» **Exercise**: Beginning at the line containing "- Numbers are" in the material below and ending at the line containing "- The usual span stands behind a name", return each line exactly and add nothing.

» **Dataset records**:
○ ○ ○ ○ ○ ○ ○
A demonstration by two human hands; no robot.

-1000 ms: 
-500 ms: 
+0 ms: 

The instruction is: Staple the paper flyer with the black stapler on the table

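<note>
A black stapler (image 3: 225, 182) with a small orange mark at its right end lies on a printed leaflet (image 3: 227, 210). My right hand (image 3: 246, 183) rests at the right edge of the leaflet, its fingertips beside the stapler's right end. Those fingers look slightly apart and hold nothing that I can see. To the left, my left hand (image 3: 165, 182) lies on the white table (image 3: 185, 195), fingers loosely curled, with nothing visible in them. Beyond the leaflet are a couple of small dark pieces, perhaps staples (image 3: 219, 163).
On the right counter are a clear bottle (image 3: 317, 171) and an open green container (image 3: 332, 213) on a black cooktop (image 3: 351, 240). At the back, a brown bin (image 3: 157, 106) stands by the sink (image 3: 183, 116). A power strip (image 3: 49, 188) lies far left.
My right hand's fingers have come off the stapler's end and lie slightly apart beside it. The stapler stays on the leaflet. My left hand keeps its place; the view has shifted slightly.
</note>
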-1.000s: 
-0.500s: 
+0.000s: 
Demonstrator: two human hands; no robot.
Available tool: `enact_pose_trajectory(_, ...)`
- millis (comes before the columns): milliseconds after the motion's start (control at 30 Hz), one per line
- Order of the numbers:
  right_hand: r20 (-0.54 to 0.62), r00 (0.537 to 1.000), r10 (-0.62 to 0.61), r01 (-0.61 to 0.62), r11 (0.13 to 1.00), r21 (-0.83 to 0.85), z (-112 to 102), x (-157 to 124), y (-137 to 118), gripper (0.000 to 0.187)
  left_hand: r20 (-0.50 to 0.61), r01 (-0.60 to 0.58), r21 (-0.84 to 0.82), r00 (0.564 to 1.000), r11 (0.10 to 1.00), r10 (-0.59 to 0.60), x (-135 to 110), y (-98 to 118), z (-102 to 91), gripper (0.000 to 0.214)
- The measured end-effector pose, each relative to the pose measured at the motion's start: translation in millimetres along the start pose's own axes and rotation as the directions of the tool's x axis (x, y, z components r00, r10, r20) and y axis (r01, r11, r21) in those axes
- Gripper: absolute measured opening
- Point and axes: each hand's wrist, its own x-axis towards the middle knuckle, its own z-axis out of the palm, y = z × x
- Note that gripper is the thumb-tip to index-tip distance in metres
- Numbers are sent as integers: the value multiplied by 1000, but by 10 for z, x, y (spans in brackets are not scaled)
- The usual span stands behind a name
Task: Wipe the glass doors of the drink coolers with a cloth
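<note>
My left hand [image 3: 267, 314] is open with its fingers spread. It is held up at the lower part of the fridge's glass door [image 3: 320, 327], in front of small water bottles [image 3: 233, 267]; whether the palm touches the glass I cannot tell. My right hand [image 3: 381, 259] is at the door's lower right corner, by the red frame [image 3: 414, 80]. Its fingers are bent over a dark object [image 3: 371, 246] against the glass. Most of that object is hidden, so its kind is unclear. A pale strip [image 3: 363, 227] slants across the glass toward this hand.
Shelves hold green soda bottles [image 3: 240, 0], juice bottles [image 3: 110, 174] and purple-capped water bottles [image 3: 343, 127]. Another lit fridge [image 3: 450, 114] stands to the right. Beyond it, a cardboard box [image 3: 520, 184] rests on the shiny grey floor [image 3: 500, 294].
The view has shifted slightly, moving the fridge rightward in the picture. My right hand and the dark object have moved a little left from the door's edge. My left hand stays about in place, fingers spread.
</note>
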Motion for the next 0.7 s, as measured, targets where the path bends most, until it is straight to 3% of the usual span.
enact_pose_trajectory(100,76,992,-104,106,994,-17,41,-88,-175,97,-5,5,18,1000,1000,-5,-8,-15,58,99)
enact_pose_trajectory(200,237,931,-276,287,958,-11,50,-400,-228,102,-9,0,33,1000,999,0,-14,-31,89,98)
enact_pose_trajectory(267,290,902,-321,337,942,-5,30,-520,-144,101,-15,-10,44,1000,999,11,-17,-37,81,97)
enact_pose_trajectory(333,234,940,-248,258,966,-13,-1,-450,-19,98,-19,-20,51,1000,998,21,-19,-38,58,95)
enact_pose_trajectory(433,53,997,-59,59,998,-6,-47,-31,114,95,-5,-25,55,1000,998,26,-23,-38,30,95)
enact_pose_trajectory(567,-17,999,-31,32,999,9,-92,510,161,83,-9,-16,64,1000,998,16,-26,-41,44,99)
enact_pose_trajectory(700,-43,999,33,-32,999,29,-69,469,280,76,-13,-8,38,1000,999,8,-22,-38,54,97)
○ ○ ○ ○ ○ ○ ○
» **Result**:
- Numbers are sent as integers: the value multiplied by 1000, but by 10 for z, x, y (spans in brackets are not scaled)
- The usual span stands behind a name

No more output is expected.